▶ _ASSIGNMENT_:
Copy nothing from the entries below except the lines from the one containing "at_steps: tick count" through the one containing "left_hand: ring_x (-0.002", and copy those exactly.
#####
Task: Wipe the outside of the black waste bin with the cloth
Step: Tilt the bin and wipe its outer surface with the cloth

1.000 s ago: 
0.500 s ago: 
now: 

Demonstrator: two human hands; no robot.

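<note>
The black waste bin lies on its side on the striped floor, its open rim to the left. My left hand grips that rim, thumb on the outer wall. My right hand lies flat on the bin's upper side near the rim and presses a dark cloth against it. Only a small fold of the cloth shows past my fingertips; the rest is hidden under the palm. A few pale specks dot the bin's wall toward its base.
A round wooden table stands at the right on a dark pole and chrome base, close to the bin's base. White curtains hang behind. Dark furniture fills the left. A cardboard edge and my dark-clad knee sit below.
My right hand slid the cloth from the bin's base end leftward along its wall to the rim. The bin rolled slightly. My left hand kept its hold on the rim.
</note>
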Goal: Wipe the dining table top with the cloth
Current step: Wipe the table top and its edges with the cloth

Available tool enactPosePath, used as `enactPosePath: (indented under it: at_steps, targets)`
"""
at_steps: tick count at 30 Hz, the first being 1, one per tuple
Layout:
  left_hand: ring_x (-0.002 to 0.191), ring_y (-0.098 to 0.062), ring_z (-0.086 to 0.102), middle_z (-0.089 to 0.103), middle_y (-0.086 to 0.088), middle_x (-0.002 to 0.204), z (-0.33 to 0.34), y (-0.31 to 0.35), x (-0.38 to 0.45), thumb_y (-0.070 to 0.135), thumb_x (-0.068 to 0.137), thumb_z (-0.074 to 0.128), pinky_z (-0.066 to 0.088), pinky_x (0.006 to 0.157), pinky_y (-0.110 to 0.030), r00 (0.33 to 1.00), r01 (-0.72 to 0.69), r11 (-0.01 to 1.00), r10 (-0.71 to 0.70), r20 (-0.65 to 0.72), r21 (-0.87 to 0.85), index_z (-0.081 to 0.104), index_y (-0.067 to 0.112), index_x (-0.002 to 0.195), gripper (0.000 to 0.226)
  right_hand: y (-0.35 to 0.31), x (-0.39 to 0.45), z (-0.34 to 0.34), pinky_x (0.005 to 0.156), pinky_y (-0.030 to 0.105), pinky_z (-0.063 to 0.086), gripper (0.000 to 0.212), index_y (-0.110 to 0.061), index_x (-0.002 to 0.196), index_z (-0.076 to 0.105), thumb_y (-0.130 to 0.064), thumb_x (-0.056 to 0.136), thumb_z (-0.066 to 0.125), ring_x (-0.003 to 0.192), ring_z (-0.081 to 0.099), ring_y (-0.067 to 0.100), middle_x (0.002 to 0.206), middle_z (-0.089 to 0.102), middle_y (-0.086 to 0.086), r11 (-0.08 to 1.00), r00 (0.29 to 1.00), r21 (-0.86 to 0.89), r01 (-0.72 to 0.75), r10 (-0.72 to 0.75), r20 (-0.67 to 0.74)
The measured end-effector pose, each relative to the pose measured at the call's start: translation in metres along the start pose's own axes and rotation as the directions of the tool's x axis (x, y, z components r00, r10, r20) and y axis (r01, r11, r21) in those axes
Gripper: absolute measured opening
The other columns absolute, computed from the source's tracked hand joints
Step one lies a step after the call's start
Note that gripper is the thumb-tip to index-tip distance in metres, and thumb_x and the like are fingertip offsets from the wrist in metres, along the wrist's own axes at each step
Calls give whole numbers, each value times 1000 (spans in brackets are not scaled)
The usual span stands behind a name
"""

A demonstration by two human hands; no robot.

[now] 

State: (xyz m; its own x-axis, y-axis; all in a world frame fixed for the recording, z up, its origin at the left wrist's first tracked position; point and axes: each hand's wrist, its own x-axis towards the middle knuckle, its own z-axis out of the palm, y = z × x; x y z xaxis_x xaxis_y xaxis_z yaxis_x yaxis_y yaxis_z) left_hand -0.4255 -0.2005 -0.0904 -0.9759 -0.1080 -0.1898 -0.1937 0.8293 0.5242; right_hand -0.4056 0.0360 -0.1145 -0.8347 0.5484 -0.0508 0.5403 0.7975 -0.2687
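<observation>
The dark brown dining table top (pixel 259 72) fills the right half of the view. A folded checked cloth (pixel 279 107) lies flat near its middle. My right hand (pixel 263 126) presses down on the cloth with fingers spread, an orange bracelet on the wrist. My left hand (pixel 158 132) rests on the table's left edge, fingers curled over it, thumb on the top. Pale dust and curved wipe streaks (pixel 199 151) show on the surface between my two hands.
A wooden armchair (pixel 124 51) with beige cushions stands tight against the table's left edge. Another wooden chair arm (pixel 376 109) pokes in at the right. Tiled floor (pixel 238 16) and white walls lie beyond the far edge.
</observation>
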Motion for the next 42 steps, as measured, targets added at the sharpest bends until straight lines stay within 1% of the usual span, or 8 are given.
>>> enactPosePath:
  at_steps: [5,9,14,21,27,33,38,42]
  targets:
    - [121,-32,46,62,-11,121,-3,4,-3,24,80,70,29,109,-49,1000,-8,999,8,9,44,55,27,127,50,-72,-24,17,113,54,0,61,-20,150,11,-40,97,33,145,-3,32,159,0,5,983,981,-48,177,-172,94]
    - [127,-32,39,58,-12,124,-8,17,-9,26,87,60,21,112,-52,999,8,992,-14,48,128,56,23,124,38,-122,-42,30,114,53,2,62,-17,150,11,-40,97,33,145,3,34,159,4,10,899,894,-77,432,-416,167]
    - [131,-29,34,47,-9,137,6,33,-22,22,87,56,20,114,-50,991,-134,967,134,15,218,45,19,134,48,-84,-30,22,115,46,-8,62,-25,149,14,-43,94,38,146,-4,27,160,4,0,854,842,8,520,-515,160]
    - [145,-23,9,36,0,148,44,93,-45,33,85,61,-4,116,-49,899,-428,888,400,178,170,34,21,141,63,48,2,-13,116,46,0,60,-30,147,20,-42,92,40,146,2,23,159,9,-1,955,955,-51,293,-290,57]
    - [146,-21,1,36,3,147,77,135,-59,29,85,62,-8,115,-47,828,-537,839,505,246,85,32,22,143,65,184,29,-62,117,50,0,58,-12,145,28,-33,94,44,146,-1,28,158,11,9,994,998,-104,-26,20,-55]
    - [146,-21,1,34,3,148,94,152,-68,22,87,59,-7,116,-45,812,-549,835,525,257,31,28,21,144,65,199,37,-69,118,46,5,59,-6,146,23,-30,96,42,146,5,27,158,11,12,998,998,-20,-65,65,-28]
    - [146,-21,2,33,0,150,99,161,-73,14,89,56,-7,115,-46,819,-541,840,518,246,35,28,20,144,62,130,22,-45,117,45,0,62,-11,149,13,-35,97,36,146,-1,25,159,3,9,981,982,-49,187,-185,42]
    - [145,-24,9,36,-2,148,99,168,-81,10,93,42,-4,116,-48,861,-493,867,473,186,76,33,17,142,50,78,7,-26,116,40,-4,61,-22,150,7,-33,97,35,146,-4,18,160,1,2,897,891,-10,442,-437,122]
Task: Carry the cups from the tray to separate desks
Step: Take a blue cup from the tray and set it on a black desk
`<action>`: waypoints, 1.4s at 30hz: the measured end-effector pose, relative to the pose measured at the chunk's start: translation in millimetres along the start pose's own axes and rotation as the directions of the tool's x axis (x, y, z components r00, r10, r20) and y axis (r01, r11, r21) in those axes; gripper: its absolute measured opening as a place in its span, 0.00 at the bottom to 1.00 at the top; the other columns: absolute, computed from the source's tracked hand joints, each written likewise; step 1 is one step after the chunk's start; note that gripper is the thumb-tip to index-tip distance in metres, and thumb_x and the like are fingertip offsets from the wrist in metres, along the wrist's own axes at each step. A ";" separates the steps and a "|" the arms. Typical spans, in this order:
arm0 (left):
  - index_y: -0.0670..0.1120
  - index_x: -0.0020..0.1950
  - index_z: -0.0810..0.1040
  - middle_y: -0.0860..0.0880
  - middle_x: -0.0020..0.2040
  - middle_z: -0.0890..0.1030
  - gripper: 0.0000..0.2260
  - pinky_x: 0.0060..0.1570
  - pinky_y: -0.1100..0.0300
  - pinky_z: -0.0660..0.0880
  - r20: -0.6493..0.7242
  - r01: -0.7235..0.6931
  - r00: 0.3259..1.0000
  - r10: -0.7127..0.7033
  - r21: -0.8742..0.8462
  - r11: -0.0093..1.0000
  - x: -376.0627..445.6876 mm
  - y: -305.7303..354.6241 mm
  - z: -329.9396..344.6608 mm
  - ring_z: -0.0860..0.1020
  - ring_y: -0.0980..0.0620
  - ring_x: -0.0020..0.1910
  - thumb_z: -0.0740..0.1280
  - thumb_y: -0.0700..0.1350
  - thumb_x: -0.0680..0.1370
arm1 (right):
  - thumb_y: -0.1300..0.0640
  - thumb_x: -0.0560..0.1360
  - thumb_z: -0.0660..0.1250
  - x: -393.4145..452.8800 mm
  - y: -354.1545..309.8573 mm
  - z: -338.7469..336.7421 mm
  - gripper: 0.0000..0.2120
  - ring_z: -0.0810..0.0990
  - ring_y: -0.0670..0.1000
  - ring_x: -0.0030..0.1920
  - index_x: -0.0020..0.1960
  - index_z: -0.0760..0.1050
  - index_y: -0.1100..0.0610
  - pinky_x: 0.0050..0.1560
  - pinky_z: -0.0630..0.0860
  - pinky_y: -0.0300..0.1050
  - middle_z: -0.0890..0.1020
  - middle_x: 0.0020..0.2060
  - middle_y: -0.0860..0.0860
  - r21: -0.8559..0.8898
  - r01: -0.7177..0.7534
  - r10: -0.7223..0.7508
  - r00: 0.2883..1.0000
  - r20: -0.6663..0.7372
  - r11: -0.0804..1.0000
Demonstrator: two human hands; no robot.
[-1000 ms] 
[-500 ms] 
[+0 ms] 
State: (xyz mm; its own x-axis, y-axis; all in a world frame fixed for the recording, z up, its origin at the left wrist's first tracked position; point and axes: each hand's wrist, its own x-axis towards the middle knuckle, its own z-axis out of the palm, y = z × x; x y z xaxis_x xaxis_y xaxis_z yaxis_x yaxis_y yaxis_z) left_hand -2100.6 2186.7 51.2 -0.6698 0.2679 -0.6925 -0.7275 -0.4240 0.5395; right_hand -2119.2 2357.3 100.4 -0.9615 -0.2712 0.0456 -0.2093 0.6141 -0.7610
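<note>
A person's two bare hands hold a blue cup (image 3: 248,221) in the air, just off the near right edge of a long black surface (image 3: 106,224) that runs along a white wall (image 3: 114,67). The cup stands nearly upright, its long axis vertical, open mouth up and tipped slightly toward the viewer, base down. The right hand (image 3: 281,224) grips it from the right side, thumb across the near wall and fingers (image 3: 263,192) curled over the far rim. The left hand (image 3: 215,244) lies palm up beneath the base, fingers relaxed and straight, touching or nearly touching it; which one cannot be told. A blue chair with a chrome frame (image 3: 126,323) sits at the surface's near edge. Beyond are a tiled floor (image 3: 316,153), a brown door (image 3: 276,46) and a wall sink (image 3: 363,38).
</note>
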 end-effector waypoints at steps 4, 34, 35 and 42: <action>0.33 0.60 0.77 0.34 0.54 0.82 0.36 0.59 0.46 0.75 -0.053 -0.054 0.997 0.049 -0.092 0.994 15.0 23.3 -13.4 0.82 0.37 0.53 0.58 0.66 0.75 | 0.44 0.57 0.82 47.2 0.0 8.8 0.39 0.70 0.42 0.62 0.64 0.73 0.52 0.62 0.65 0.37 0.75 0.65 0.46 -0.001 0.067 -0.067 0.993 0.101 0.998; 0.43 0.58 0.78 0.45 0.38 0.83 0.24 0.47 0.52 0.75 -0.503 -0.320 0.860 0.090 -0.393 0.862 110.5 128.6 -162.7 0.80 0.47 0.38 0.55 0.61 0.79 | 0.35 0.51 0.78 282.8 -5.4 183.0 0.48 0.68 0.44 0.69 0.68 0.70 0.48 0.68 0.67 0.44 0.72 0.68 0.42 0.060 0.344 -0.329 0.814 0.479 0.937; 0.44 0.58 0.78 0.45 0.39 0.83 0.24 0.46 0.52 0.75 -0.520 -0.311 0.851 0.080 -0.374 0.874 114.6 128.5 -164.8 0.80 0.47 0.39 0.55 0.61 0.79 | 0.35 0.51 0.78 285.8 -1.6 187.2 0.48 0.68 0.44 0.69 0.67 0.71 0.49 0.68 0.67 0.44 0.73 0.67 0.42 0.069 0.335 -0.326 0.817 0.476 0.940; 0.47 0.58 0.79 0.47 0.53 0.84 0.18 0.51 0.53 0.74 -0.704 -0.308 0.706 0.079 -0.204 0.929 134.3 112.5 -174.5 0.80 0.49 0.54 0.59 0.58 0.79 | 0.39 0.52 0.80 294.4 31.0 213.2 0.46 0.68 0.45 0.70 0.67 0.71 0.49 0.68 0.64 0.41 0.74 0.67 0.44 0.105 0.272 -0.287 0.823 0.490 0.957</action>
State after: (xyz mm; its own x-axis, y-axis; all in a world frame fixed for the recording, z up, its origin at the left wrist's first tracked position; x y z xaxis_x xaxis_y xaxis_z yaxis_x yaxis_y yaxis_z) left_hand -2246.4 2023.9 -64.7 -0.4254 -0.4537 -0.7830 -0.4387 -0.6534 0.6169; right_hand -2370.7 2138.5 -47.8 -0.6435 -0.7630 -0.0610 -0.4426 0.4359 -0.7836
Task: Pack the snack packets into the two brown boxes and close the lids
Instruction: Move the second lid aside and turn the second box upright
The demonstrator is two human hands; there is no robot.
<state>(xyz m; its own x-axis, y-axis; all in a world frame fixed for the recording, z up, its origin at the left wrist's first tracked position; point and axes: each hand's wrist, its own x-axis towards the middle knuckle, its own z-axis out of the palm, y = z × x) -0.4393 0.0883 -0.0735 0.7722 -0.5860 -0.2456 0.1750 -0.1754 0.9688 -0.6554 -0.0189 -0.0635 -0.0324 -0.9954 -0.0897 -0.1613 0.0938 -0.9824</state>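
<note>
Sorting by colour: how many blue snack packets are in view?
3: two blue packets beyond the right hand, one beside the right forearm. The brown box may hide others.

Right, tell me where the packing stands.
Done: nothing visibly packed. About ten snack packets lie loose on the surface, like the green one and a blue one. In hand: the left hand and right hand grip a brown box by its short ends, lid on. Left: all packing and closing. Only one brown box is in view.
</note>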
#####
▶ _SOLVED PROBLEM_:
at_steps: tick count at 30 Hz, the first being 1, one per tuple
Layout:
  left_hand: ring_x (-0.002 to 0.191), ring_y (-0.098 to 0.062), ring_z (-0.086 to 0.102), middle_z (-0.089 to 0.103), middle_y (-0.086 to 0.088), middle_x (-0.002 to 0.204), z (-0.33 to 0.34), y (-0.31 to 0.35), x (-0.38 to 0.45), thumb_y (-0.070 to 0.135), thumb_x (-0.068 to 0.137), thumb_z (-0.074 to 0.128), pinky_z (-0.066 to 0.088), pinky_x (0.006 to 0.157), pinky_y (-0.110 to 0.030), r00 (0.33 to 1.00), r01 (-0.72 to 0.69), r11 (-0.01 to 1.00), r10 (-0.71 to 0.70), r20 (-0.65 to 0.72), r21 (-0.87 to 0.85), index_z (-0.081 to 0.104), index_y (-0.067 to 0.112), index_x (-0.002 to 0.195), gripper (0.000 to 0.226)

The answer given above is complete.